Hi Christian -
Alas, the data is a client's and confidential.
for $remote in $paths let $name as xs:string := file:name($remote) let $target as xs:string := file:resolve-path($name,$targetBase) let $fetched as item() := http:send-request(<http:request method='get' username='{$id}' password='{$pass}' />, $remote)[2] return if ($fetched instance of document-node()) then file:write($target,$fetched) else if ($fetched instance of xs:base64Binary) then file:write-binary($target,$fetched) else file:write-text($target,$fetched)
works -- the query completes and files are written to disk. I suspect that server ignores override-content-type.
If I don't check the returned type and try to write everything returned out with file:write-binary() to have something where I could pick the html files back off the disk, I got an error that the content wasn't binary, it was xs:untypedAtomic. (Which might imply that file:write-binary complains that way when fed a document node.)

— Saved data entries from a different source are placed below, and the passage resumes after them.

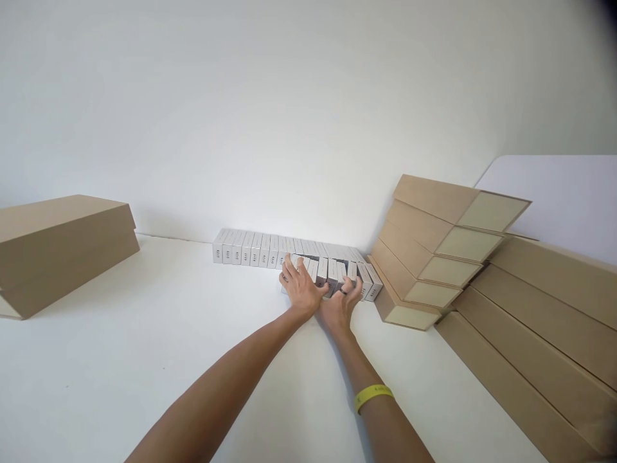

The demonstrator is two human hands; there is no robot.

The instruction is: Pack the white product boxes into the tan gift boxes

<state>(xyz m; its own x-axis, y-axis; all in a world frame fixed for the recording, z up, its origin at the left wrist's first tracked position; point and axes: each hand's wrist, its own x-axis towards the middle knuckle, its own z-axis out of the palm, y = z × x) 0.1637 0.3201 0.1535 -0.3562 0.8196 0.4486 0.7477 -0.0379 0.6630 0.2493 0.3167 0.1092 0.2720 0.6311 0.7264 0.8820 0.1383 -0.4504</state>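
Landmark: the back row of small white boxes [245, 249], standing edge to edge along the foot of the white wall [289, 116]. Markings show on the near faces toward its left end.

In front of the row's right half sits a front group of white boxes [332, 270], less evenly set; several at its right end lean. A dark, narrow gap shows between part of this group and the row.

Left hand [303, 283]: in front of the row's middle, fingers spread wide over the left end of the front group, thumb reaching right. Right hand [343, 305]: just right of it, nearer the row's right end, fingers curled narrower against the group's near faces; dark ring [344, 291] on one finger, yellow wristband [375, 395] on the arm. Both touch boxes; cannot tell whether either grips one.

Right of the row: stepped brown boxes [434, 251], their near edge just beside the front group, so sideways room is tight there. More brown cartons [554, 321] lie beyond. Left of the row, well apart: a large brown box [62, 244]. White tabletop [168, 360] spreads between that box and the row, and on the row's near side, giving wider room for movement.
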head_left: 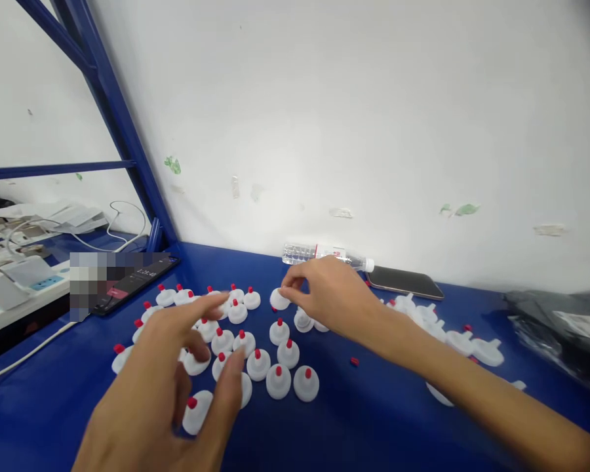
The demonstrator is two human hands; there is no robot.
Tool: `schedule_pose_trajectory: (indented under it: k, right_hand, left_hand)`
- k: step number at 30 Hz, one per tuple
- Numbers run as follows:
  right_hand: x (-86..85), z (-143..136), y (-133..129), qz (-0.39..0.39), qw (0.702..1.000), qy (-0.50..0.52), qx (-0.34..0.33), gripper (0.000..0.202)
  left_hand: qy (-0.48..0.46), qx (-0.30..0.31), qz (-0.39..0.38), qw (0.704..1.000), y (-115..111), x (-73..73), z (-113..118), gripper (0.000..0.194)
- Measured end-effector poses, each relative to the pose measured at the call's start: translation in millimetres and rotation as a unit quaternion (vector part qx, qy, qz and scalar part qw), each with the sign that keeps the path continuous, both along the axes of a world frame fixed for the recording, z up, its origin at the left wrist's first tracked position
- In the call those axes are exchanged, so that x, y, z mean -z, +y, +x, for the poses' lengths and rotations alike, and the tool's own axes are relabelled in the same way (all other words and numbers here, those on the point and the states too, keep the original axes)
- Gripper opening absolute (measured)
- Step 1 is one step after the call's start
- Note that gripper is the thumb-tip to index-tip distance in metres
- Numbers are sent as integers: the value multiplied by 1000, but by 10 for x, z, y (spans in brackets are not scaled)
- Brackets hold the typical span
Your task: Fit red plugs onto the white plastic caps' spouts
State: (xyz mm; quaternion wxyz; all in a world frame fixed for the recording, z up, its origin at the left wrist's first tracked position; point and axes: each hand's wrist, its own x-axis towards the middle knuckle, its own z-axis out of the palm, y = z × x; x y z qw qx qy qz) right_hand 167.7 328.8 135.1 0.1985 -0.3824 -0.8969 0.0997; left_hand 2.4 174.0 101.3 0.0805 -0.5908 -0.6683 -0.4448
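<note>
My right hand [319, 288] is pinched at the side of a white nozzle cap [278, 300] near the back middle of the blue table. Its fingertips hide the top of that piece. In the left foreground my left hand [152, 380] is open, thumb and fingers apart, holding nothing. Behind its fingers stand white nozzle caps with red tips, such as one capped piece [258, 365] and another one [306, 384]. They stand upright in loose rows. A small loose red tip [354, 361] lies below my right forearm.
White nozzle caps [486, 352] lie heaped at the right, partly behind my forearm. A water bottle [299, 254] and a phone [406, 282] lie along the wall. A lit phone [142, 282], a power strip and cables are at left. Black plastic bag [560, 334] at far right.
</note>
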Motion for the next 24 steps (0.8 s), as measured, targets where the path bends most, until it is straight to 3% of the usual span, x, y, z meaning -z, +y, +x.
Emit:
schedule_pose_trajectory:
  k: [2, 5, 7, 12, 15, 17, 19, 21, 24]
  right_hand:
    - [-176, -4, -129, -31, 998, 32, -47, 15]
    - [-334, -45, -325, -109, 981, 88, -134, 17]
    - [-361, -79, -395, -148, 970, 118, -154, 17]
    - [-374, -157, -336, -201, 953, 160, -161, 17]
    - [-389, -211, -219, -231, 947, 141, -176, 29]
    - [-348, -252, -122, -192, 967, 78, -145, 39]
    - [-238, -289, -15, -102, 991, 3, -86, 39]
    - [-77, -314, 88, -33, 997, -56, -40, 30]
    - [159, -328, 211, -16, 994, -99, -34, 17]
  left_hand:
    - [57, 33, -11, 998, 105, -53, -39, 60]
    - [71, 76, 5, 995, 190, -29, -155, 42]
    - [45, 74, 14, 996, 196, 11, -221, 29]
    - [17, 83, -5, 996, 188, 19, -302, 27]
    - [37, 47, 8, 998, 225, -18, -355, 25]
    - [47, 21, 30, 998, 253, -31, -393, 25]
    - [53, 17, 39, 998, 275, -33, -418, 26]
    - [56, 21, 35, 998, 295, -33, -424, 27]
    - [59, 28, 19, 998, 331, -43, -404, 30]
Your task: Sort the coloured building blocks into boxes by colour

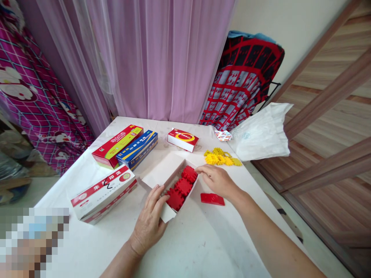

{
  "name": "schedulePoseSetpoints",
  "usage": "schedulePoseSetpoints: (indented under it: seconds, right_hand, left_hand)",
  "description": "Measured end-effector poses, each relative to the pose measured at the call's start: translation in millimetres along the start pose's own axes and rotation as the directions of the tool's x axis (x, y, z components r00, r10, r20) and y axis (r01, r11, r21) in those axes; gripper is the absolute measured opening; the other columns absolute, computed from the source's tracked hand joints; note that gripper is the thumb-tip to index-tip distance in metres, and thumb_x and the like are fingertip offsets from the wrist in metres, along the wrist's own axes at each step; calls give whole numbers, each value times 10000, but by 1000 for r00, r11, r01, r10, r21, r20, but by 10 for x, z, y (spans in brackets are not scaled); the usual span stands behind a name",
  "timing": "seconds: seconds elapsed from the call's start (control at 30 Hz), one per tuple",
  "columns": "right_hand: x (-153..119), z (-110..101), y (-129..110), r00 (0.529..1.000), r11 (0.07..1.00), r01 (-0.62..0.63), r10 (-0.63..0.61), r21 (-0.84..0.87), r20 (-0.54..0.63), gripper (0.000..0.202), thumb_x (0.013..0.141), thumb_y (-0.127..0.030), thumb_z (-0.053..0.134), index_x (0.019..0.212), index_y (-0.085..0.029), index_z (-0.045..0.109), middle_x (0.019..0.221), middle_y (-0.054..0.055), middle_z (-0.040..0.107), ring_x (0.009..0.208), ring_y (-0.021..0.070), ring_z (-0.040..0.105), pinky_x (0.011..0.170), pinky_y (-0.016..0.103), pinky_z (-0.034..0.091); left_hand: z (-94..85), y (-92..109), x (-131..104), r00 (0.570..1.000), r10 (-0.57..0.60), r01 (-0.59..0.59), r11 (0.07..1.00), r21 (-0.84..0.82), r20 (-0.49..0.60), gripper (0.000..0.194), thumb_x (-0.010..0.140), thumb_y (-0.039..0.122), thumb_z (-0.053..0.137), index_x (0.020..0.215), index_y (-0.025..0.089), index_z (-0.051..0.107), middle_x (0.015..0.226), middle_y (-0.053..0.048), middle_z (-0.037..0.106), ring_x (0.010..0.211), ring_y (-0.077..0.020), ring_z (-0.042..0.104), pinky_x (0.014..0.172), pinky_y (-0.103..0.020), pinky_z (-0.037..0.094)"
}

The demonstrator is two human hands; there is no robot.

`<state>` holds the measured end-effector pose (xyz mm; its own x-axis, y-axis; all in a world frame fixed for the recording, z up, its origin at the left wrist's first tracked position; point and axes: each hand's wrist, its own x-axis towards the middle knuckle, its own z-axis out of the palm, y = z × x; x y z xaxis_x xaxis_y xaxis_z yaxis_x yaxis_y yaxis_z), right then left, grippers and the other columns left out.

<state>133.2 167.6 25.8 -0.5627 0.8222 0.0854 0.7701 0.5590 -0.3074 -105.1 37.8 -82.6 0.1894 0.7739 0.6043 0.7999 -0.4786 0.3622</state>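
An open white cardboard box (165, 172) lies at an angle on the table, its lid flap folded out to the left. Inside sit red notched plastic blocks (183, 187) in a row. My left hand (152, 212) grips the box by its near left edge, fingers over the rim. At the far right corner, my right hand (216, 179) has its fingers curled together, fingertips against the rim and beside the farthest block; whether something is pinched there is hidden. Just right of the box lies a flat red piece (212, 199).
Left stand a white-and-red box (101, 195), a red-and-green box (117, 146) and a blue box (137, 150). Behind are a small red-and-white box (183, 139) and yellow notched pieces (220, 157). A white plastic bag (261, 133) hangs over the table's right edge.
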Motion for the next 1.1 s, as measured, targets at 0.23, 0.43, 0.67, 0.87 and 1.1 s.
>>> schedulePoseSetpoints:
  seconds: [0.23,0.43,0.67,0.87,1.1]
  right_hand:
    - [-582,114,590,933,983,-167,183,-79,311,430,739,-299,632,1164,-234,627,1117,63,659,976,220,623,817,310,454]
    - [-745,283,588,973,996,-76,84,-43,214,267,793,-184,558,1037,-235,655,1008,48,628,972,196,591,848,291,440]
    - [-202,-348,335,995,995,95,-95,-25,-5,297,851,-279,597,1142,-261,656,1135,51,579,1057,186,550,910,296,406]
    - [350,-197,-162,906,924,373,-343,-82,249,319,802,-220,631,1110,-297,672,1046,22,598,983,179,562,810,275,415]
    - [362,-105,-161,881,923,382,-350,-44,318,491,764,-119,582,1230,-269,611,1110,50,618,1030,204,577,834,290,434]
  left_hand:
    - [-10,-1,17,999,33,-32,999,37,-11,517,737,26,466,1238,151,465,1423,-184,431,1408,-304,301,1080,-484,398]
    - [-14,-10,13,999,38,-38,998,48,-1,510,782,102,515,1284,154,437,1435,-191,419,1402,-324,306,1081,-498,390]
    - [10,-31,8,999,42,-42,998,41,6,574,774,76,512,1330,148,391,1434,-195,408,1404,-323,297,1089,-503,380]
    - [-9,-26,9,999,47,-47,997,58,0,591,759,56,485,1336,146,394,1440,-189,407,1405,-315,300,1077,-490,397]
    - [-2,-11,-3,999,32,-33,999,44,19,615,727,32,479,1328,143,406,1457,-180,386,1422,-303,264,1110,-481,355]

Which leads to "is there a way to get the type of an item?" I don't think there is, but it seems like it would be extremely helpful for stuff like this where "figure out what the web server feels like doing" is a concern.
Thank you! It was a helpful hint.
-- Graydon
On Fri, Apr 8, 2022 at 9:44 AM Christian Grün christian.gruen@gmail.com wrote:
Hi Graydon,
Maybe it’s TagSoup that has problems to convert some specific HTML files to XML. Did you try to write the responses to disk and parse them in a second step?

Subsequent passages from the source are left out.